The Latest Guide to Emergency Well Pumps

Installing a well-pump system ensures your home gets access to one of life’s primary necessities, even during emergencies. While cities and suburban areas have relatively uninterrupted access to clean water from the tap, rural settlers require wells for their water supply. However, with abundant options available and the many factors to consider, it can be challenging for the everyday homeowner to choose one that perfectly meets their needs.

This article discusses everything you need to know about well pumps, their different types, and the considerations for selecting the best one for your home.

Basics Of Well Pump

Before diving into the types of well pumps and deciding which one suits your needs, it helps to revisit the mechanics of how they work.

In its basic form, a well pump pushes water from the well into a storage tank. When the well pump motor is triggered, it draws water into the pump before moving it to the surface into a pressure tank. This process increases the air pressure in the tank until it reaches the preset level of around 40 to 60 pounds per square inch (psi).
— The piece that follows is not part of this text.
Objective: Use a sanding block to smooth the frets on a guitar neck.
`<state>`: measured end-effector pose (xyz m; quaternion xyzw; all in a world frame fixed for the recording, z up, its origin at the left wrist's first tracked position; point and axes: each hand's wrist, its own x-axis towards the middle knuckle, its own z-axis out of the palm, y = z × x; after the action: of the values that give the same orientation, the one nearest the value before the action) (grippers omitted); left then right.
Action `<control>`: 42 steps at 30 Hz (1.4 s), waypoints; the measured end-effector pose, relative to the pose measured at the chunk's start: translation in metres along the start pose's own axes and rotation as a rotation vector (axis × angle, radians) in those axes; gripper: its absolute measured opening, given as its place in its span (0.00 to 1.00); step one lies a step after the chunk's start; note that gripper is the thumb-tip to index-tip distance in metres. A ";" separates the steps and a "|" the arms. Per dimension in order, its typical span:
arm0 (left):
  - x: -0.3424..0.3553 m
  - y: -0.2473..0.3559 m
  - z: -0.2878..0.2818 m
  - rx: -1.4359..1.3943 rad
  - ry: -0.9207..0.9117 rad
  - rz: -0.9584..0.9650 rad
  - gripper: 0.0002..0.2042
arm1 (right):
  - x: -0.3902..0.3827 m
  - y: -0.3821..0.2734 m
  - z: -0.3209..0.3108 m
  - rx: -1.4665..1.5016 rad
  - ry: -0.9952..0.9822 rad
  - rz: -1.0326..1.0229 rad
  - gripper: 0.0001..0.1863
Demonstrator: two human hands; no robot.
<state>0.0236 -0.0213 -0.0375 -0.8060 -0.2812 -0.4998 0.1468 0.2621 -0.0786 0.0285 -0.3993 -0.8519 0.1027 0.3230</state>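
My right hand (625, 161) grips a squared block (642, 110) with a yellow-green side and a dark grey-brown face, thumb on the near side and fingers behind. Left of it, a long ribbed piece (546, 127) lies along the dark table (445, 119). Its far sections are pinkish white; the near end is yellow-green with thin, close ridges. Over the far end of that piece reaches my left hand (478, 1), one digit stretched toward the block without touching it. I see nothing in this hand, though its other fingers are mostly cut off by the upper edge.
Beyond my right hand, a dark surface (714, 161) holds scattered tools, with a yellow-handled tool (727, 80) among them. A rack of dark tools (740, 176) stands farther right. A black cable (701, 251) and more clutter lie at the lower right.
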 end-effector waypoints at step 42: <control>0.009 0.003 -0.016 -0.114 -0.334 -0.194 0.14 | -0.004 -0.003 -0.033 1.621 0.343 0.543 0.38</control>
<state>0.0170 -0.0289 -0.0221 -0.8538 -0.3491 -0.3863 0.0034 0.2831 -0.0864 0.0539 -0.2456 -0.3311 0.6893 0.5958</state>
When you turn on the tap, this decreases the air pressure in the tank, which pushes water through your plumbing. When the air pressure drops to the preset level, usually 40 psi, the pump turns back on, repeating the process of driving water into the storage tank.

Types Of Well Pumps

The type of well pump your property requires depends primarily on how low the water table is in your area. In many United States regions, including rural areas, the water table sits a few feet below the ground, making it easier to access potable water supply. Meanwhile, areas with lower water tables require deeper wells and more sophisticated well pumps.

With that said, below are the most common types of well pumps.

Hand pumps

Guide To Emergency Well Pumps

You can have the most sophisticated well-pump system, but when disasters strike, and the grid goes black, hand pumps ensure you have access to clean water even when the power’s out. Whichever system you choose for your property, having a well-water hand pump as a backup system is always a good idea.

For example, EPP Well Solutions emergency hand pumps offer various solutions for the utmost peace of mind. Whether you live in the suburbs or more rural settings, an emergency hand pump system is a worthy investment that offers returns as soon as you need it.

Centrifugal pumps

This type of pump is a common choice for those with wells shallower than 25 feet. Centrifugal pumps use internal fans to create suction and draw water into storage tanks. They’re installed above ground and housed next to the well, making it easier to perform maintenance work. And while centrifugal pumps are usually the most affordable, they don’t have sufficient power for deep well use.

Submersible well pumps

Conversely, submersible pumps are versatile water supply solutions for shallow and deep wells. Also referred to as deep well pumps, these are submerged underwater inside the well. These submersible pumps are ideal for wells 90 to 300 feet below the ground. As you can imagine, deep well pumps require more complex installation.

There are two primary types of submersible pumps: two-wire and three-wire pumps. The former has built-in controls, while the latter require a different control box. While the former is usually easier to install, it has to be brought up to ground level for maintenance and repairs.

However, compared to centrifugal and other above-ground well pumps, submersible pumps usually experience fewer mechanical problems as they pull water from a well differently. Submersible pumps are known for reliability, often taking up to 25 years before requiring servicing.

Convertible jet pumps

These types of pumps are ideal for wells that don’t have a consistent water table. There are convertible jet pumps with shallow nozzles for wells shallower than 25 feet and deeper ones capable of drawing water from wells up to 110 feet deep.